**WHAT THE EXERCISE ASKS**
Word for word, restate the lines of the material below from its first line through the one containing "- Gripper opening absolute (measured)". Omit the rest.

**GIVEN INFORMATION**
################

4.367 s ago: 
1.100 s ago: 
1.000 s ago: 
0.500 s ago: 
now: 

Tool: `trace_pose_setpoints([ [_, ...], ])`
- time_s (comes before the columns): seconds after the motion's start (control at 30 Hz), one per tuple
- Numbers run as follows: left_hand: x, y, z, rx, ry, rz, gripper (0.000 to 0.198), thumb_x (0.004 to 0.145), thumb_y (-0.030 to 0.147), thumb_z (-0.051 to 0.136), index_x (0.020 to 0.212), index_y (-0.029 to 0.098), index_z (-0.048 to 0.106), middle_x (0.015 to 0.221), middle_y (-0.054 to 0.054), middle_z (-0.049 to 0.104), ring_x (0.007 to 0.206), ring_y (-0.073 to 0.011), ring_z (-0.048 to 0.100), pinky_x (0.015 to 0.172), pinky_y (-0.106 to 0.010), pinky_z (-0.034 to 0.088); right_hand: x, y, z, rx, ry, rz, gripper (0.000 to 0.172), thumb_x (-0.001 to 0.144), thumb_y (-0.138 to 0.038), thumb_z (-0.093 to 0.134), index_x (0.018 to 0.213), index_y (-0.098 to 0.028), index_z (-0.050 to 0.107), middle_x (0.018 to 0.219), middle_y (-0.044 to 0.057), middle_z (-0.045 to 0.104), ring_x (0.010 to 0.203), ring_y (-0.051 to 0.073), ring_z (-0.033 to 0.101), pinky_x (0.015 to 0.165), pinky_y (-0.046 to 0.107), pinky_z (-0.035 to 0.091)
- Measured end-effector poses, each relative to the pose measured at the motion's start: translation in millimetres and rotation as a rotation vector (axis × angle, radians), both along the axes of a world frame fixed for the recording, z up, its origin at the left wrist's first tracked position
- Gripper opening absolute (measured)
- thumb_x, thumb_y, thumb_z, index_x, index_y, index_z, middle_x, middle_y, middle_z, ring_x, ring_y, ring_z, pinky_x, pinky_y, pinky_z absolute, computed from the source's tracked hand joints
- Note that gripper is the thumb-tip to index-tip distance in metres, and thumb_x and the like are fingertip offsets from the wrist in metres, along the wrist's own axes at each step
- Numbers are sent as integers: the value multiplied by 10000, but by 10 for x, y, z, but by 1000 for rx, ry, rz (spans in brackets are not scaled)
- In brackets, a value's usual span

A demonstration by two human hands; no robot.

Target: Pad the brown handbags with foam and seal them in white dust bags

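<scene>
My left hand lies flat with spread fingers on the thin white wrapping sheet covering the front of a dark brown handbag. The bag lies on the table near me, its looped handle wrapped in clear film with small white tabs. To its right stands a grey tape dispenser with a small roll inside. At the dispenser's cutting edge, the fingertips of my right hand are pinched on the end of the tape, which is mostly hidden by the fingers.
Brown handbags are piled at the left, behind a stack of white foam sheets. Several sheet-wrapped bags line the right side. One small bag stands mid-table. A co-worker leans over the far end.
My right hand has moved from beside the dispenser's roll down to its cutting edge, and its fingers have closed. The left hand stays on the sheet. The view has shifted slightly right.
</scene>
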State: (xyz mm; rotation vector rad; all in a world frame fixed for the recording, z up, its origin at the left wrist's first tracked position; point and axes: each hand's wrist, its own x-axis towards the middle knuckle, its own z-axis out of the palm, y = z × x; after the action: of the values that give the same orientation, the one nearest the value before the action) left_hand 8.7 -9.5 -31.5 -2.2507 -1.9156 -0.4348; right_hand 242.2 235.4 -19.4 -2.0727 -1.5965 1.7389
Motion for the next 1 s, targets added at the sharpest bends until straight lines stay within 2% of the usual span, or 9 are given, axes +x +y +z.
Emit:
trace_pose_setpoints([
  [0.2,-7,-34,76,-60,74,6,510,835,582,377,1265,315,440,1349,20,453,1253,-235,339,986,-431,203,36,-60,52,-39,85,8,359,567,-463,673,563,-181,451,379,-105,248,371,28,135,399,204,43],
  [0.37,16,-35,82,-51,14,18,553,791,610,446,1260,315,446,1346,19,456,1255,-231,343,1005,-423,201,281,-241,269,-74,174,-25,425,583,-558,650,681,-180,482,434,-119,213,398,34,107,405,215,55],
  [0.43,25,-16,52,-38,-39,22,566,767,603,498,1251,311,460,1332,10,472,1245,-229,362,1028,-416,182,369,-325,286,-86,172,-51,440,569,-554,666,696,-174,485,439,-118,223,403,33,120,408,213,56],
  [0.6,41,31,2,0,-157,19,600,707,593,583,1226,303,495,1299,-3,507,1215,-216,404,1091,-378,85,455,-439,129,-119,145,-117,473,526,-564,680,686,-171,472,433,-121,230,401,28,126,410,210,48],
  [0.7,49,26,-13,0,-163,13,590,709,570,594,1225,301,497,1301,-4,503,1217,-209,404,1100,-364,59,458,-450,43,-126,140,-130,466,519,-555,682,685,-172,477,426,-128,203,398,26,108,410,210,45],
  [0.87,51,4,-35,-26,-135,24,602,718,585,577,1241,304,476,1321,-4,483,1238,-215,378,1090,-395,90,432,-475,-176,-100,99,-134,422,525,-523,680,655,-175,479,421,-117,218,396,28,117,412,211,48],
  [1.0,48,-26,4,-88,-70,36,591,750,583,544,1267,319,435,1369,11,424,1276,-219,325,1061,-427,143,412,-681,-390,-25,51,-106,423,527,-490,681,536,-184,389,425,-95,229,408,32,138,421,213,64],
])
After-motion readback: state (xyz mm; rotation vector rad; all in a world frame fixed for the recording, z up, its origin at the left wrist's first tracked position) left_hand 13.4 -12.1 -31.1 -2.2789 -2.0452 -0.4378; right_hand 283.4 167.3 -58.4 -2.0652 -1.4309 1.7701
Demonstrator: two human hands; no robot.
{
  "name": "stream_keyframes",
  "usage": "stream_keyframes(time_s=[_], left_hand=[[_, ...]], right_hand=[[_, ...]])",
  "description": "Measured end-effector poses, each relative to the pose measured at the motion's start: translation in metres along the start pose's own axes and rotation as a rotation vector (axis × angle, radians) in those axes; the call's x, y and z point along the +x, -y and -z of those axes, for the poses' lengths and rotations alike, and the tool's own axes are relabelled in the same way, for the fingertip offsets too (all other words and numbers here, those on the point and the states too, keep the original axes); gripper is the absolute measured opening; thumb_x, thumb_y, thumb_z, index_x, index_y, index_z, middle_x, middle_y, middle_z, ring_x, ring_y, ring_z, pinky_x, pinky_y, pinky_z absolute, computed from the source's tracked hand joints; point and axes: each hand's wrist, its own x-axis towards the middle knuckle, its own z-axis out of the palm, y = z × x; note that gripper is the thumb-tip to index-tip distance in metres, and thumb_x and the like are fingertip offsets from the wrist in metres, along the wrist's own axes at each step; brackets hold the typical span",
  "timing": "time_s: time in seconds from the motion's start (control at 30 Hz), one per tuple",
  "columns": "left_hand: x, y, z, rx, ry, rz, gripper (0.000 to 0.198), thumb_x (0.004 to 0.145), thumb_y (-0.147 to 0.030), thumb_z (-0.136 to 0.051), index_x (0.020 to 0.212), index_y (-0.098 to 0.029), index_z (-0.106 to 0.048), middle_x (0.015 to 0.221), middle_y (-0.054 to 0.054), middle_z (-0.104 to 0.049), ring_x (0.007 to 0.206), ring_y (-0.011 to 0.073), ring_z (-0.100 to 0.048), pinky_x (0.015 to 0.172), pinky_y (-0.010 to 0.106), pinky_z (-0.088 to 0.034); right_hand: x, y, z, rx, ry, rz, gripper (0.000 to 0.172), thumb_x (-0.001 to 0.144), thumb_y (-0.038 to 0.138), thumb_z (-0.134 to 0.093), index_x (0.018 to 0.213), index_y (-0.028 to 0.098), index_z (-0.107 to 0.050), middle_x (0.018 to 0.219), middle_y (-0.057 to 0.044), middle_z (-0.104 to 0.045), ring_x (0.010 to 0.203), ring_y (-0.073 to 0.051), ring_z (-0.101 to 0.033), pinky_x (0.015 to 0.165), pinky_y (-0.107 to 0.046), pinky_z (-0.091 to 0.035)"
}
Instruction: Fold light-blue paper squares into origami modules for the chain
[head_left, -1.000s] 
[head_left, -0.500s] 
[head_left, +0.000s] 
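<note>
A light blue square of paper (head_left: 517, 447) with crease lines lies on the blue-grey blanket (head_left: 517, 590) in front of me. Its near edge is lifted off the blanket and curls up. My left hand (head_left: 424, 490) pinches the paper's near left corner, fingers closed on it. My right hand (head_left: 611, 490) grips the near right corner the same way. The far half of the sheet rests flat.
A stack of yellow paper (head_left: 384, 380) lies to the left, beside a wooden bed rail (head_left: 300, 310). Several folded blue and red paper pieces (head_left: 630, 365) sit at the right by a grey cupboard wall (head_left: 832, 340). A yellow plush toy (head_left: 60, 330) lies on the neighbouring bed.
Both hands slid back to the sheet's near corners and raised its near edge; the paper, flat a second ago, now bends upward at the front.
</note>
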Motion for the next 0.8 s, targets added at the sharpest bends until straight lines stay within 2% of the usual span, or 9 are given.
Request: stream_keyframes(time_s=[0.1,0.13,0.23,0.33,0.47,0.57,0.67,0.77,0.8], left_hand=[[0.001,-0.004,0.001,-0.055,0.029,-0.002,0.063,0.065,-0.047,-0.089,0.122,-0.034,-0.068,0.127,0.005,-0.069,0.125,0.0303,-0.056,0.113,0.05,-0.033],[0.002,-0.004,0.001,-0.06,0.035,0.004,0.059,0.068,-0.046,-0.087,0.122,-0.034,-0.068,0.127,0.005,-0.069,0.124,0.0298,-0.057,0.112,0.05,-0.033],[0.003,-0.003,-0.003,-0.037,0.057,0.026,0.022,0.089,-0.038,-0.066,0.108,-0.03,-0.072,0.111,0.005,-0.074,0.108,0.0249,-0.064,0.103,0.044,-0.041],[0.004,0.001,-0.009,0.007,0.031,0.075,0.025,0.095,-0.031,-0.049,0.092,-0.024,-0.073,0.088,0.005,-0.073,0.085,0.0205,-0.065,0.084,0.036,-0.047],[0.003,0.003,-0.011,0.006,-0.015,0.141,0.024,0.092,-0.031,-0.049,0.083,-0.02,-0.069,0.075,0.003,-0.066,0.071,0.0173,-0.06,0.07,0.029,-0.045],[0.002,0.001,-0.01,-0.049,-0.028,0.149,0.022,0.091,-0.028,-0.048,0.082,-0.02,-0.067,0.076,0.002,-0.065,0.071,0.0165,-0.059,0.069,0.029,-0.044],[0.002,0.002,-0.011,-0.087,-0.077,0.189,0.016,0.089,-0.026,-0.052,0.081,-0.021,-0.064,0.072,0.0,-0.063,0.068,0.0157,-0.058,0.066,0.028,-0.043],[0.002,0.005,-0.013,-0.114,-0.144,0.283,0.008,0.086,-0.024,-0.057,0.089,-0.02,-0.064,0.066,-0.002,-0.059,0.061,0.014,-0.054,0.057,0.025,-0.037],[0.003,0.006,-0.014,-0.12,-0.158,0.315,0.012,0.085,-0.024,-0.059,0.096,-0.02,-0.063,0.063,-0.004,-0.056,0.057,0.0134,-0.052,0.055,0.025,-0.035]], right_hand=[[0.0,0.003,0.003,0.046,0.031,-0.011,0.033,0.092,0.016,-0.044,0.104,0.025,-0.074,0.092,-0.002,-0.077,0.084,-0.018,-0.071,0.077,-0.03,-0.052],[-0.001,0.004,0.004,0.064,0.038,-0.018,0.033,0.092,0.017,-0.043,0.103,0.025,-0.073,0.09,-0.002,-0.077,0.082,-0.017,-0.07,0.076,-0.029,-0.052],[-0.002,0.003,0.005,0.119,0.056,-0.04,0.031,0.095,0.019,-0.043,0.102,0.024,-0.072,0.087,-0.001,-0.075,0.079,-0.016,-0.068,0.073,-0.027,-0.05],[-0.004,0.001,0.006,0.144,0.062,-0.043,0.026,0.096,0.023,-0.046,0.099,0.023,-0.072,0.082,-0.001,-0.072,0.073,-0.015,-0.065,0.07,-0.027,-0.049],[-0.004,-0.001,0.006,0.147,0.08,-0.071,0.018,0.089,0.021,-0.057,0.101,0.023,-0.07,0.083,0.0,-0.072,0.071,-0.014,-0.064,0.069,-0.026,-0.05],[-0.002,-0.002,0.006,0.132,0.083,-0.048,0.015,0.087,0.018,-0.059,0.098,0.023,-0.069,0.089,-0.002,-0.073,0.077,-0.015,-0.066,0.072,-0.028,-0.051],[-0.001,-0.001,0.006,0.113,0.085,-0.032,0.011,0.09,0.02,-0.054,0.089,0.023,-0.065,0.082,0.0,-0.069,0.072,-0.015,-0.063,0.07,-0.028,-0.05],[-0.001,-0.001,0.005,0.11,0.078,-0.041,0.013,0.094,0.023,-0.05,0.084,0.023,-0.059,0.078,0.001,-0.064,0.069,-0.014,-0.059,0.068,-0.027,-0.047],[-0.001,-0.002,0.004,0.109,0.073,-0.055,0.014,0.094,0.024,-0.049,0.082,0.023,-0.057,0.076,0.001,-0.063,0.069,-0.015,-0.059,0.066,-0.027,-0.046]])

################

**EXERCISE OUTPUT**
4.367 s ago: 
1.100 s ago: 
1.000 s ago: 
0.500 s ago: 
now: 

Tool: `trace_pose_setpoints([ [_, ...], ])`
- time_s (comes before the columns): seconds after the motion's start (control at 30 Hz), one per tuple
- Numbers run as follows: left_hand: x, y, z, rx, ry, rz, gripper (0.000 to 0.198), thumb_x (0.004 to 0.145), thumb_y (-0.030 to 0.147), thumb_z (-0.051 to 0.136), index_x (0.020 to 0.212), index_y (-0.029 to 0.098), index_z (-0.048 to 0.106), middle_x (0.015 to 0.221), middle_y (-0.054 to 0.054), middle_z (-0.049 to 0.104), ring_x (0.007 to 0.206), ring_y (-0.073 to 0.011), ring_z (-0.048 to 0.100), pinky_x (0.015 to 0.172), pinky_y (-0.106 to 0.010), pinky_z (-0.034 to 0.088); right_hand: x, y, z, rx, ry, rz, gripper (0.000 to 0.172), thumb_x (-0.001 to 0.144), thumb_y (-0.138 to 0.038), thumb_z (-0.093 to 0.134), index_x (0.018 to 0.213), index_y (-0.098 to 0.028), index_z (-0.050 to 0.107), middle_x (0.018 to 0.219), middle_y (-0.044 to 0.057), middle_z (-0.045 to 0.104), ring_x (0.010 to 0.203), ring_y (-0.051 to 0.073), ring_z (-0.033 to 0.101), pinky_x (0.015 to 0.165), pinky_y (-0.046 to 0.107), pinky_z (-0.035 to 0.091)
- Measured end-effector poses, each relative to the pose measured at the motion's start: translation in millimetres and rotation as a rotation vector (axis × angle, radians), both along the axes of a world frame fixed for the recording, z up, its origin at the left wrist's first tracked position
- Gripper opening absolute (measured)

No part of the exercise remains open.